Thanks for watching the video @vitalis! For this specific demo build there really is no advantage in using airtable over google sheets since we're just getting a minimal amount of data and google sheets would be enough. I made use of Airtable in this tutorial to show what's possible when building this project for a production environment where scalability and stability is of the essence for the applications you are going to build.
Learned building these flows through messing around and being passionate about AI.
@ looking forward to see this channel grow. I’ve been looking for airtable alternatives with AI integration for automation but there’s only baserow. Upcoming are nocodb and teable. I’m now trying Rows, but agentic workflows are the next level.
nicely done - instant liked & subbed! keep up the good work Jeff.
Thank you @SoloJetMan, glad you liked this video! Hope you got a few bits of value out of this tutorial.

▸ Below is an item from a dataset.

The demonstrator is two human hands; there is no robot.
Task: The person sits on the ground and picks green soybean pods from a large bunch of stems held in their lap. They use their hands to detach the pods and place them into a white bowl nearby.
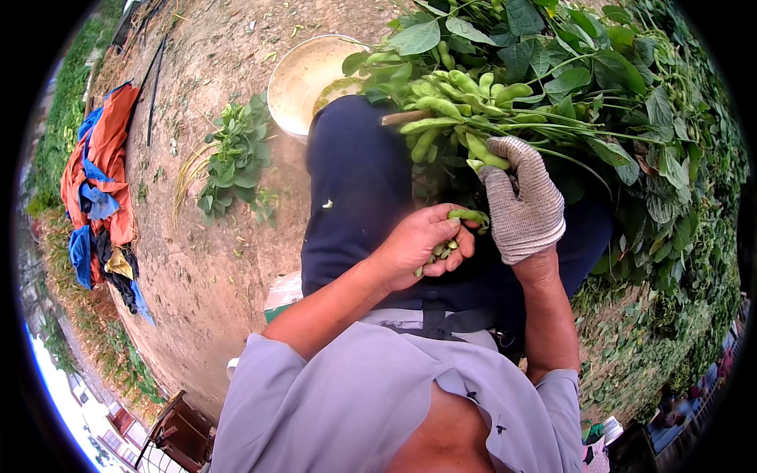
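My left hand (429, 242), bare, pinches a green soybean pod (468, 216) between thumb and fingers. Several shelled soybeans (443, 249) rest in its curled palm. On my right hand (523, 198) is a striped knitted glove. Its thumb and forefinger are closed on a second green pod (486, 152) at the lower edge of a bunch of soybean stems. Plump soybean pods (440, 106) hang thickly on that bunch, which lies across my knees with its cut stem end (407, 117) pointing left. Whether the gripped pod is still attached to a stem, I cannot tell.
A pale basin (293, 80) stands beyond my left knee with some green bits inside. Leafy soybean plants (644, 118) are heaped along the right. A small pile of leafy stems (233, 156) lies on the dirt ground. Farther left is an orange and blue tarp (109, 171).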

Can I use realtime data feed in low latency in this structure? What if I implement swing trades instructions once recognized triggers an alert on telegram or anything else? I mean run this 1000x per second? Like jigsaw, exochsrts, money flow and other data
a 1000X in seconds might not be possible, you are relying on the tokens/min response rate from an LLM. The data scraping part is good for faster and almost real time execution, but for the part where analytics and visualization are executed, LLMs are not able to keep up as they have rate limits imposed in a per minute basis.
Doable if you scale into production level set-up, you need enterprise privilege to have higher rate limit of token utilization per minute.
I don't get it, why do we need this when I can analyze a dataset with chatgpt? I can load the csv file and chatgpt will generate a summary with relevant charts.
For personal use maybe? The capability to scale and customize how the system fits to your needs? For data security? Or, some real-world application where data is supposed to be protected and not let some third party big company like OpenAI handle your organization's data?
Just some of my 2 cents, but well, there's always ChatGPT and you can do whatever you like man. Anyways, thanks for watching the video, appreciate it so much.
Why not use the n8n ai and skip flowise entirely
I would love to if only n8n has the integration for E2B sandbox interpreter tool already. This amazing tool has just been available in Flowise. This video is meant for no-code/low-code people, If you do this in n8n you might need code solution to integrate a sandbox code interpreter tool like E2B and access it by an agent using n8n. Doable but requires you to code.
@limitlessai_media one should be able to implement it with api. Import the "curl". I am no coder, but is pretty easy to set up.